Give the lines below again exactly, starting with the line that holds "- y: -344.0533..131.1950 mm" and going on through the line that holds "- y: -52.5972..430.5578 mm".

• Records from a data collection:
▽
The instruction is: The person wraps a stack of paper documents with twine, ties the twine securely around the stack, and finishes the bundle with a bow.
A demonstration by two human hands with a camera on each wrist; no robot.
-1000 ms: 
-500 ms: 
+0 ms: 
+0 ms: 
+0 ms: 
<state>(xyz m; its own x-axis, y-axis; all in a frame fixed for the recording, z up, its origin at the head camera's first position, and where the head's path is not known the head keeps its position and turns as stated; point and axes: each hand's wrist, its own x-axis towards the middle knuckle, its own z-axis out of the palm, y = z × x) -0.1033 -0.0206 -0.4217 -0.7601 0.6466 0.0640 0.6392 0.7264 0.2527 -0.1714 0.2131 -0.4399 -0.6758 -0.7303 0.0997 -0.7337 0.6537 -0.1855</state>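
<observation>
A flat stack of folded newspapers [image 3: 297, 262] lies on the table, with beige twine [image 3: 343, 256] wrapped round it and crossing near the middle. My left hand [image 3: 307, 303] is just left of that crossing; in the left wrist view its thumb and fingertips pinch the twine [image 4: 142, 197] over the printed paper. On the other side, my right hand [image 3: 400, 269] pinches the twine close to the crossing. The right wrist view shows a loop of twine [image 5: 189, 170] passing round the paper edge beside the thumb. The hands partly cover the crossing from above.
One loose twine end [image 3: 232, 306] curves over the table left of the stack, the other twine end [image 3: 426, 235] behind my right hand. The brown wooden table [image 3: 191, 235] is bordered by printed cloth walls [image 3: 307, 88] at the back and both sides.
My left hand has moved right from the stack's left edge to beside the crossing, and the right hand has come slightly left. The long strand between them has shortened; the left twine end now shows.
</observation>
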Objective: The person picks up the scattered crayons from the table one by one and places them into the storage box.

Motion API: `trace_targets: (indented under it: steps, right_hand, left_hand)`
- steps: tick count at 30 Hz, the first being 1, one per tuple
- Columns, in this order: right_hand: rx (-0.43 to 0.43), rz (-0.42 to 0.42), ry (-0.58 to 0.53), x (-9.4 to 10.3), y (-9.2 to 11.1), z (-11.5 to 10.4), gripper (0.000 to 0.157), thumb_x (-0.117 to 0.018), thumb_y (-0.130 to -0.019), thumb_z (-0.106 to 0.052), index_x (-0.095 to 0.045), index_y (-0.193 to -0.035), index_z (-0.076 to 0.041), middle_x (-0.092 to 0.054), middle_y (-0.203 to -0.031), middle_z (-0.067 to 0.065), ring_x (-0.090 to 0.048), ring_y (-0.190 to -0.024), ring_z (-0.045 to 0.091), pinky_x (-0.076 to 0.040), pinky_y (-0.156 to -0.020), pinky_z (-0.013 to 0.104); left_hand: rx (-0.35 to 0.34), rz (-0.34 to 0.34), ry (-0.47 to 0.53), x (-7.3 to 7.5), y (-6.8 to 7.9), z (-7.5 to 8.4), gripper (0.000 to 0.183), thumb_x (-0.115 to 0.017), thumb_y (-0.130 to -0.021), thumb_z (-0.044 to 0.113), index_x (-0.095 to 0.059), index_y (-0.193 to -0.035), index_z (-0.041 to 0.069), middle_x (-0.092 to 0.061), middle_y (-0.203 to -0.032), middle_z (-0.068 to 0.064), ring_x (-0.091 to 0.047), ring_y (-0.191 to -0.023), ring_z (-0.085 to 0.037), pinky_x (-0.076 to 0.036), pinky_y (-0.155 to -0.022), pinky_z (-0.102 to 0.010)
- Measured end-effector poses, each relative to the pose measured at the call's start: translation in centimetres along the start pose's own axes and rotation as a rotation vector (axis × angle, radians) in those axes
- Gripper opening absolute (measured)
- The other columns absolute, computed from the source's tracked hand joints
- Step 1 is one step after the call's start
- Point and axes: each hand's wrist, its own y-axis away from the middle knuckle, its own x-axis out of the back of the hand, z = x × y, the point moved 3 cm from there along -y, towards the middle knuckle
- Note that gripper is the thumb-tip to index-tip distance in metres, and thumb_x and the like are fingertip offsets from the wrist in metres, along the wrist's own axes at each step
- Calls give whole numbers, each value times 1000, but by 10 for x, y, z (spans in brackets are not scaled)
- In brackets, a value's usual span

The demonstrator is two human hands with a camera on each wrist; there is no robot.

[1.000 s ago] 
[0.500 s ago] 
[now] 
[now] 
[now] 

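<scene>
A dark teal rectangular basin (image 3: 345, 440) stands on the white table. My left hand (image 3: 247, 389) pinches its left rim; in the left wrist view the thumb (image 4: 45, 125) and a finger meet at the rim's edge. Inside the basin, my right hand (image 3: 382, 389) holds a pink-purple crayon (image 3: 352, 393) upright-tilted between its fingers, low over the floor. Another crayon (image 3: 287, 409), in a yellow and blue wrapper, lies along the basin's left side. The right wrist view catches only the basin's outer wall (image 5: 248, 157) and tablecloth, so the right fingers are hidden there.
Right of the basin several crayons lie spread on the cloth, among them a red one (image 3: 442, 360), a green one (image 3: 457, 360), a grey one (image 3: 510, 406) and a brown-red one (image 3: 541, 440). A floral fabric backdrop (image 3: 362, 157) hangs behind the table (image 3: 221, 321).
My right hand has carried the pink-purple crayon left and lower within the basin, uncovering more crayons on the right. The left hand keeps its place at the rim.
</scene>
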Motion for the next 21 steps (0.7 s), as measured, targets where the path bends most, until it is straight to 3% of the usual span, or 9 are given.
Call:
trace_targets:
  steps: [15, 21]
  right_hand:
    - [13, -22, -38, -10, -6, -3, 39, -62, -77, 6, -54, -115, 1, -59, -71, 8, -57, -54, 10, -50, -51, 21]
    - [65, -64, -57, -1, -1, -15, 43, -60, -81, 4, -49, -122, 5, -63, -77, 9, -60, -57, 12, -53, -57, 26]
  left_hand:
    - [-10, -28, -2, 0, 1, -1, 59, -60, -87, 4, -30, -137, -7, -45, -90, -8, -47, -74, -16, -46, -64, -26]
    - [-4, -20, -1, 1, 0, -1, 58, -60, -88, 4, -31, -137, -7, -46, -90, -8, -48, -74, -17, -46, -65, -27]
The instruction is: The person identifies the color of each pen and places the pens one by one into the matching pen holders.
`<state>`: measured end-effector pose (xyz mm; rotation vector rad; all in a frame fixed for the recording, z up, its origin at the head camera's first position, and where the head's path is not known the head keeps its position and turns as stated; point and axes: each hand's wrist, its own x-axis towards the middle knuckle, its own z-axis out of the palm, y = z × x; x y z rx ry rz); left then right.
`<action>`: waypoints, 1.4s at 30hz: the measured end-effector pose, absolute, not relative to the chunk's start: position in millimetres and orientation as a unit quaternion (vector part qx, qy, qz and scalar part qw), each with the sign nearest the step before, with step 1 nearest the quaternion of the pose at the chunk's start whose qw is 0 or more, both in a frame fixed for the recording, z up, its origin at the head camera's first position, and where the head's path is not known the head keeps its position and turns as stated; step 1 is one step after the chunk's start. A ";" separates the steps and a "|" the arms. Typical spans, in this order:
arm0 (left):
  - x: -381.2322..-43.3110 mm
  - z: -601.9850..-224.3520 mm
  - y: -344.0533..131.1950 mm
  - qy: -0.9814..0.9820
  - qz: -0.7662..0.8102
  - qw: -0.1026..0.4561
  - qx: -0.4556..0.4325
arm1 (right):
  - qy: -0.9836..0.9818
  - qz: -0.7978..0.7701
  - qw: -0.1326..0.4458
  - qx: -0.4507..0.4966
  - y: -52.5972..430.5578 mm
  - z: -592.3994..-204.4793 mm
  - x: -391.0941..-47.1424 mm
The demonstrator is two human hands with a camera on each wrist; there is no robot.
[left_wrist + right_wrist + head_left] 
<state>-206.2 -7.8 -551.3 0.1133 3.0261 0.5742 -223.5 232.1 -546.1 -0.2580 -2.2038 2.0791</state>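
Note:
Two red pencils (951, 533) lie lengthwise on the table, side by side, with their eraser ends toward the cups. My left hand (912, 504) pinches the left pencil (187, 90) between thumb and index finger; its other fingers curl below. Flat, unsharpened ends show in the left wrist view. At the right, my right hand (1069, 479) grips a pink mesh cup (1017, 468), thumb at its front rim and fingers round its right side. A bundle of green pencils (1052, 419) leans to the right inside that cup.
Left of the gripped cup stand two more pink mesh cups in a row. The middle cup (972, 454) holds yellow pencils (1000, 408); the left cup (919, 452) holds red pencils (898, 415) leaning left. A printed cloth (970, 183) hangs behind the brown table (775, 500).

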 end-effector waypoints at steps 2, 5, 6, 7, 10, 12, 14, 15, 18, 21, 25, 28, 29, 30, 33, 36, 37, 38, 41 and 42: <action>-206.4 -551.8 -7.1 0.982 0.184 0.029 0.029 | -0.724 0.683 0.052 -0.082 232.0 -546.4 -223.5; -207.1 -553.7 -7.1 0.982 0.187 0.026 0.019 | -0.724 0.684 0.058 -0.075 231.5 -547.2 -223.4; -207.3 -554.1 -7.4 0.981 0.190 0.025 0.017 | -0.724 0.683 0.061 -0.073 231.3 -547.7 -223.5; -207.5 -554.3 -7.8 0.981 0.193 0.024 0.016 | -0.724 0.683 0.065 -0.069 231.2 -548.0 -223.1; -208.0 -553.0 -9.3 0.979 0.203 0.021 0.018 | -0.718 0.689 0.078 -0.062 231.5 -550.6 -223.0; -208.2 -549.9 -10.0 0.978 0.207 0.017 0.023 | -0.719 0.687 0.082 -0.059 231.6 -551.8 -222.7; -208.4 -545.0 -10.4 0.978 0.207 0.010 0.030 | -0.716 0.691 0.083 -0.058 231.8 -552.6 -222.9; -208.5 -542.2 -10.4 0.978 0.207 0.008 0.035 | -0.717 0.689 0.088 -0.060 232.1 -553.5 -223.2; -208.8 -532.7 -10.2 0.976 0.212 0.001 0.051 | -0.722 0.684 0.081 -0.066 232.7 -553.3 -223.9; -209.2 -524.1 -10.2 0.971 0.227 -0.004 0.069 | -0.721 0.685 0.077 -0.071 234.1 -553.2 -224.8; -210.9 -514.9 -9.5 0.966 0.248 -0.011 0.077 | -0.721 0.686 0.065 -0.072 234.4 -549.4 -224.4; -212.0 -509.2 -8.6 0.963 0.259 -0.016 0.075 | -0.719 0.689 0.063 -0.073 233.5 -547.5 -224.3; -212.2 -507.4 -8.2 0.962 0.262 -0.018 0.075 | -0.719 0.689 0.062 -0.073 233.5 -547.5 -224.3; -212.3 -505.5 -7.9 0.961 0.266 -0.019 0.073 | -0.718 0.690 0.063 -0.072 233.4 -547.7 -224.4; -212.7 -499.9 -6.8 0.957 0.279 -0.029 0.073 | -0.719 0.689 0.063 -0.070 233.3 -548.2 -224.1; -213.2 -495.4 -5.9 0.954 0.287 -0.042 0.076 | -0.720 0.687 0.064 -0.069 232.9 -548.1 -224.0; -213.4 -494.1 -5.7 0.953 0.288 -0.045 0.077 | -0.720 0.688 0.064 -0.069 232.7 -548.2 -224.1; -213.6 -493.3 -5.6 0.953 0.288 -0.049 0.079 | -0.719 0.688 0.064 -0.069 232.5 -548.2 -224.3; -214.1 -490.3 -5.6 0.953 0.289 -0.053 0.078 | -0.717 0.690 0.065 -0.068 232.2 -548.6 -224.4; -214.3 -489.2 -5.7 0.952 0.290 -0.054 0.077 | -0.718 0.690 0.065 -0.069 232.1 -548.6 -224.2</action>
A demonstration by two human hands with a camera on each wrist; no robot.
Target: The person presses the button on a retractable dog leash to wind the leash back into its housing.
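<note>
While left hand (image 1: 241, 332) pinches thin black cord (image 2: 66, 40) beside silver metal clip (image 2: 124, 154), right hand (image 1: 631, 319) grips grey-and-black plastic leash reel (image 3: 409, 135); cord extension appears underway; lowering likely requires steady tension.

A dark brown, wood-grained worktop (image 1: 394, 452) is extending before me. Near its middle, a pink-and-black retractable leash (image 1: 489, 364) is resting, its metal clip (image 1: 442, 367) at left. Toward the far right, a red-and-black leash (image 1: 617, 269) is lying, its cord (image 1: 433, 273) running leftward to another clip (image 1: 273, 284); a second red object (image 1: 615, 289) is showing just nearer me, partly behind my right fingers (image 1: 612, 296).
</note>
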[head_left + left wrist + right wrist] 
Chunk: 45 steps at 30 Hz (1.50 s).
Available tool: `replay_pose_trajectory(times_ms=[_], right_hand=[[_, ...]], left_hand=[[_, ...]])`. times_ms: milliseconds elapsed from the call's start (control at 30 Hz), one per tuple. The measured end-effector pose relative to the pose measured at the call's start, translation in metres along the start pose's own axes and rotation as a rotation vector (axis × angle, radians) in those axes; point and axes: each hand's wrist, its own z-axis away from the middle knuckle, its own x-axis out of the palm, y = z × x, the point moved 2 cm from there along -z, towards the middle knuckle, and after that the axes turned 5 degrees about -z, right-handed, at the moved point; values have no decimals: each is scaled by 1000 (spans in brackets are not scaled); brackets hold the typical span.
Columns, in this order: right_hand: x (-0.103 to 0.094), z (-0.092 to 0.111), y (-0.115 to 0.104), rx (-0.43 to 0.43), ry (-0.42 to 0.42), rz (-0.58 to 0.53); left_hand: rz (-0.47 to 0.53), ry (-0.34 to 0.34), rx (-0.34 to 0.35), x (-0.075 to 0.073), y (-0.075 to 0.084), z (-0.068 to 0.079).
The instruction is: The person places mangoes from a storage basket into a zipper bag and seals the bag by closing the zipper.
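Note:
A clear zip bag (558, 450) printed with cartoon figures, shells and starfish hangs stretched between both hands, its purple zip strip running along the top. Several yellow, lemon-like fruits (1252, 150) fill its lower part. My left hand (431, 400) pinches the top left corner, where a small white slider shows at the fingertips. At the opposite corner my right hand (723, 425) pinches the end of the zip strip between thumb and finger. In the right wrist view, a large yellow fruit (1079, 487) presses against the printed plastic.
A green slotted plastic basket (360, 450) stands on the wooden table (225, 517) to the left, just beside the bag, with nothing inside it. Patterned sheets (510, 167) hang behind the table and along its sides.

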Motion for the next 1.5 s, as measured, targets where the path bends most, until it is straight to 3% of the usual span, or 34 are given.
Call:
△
• Finished exercise:
  - y: -344.0533..131.1950 mm
  - qy: -0.9814..0.9820
  - qz: -0.7662..0.8102
  - qw: -0.1026..0.4561
  - qx: -0.4556..0.4325
arm1 (right):
  - qy: -0.9836..0.9818
  - qz: -0.7978..0.7701
  - qw: -0.1326..0.4458
  - qx: -0.4507..0.4966
  - y: -52.5972..430.5578 mm

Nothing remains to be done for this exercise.